◆ **ABOUT THIS TASK**: Word for word, repeat the data; no picture should appear in the result.

◆ **MATERIAL PROVIDED**:
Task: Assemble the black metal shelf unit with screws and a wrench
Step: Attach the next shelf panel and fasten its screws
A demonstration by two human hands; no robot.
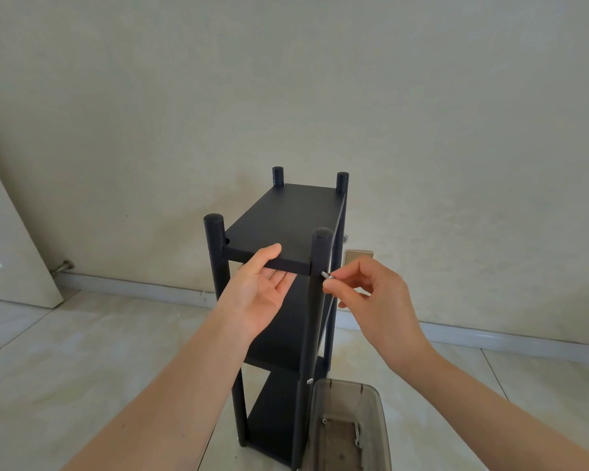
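On pale floor tiles [82, 351] — black shelf unit [286, 212], beige wall [286, 79] behind

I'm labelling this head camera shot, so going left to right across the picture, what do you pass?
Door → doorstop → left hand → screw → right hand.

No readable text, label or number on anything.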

◆ **ANSWER BELOW**:
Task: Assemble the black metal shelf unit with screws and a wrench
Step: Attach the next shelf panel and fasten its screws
A demonstration by two human hands; no robot.
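On pale floor tiles [82, 351] — black shelf unit [286, 212], beige wall [286, 79] behind

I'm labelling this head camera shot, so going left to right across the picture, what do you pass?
Door → doorstop → left hand → screw → right hand.

No readable text, label or number on anything.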

The output for this exercise is now complete.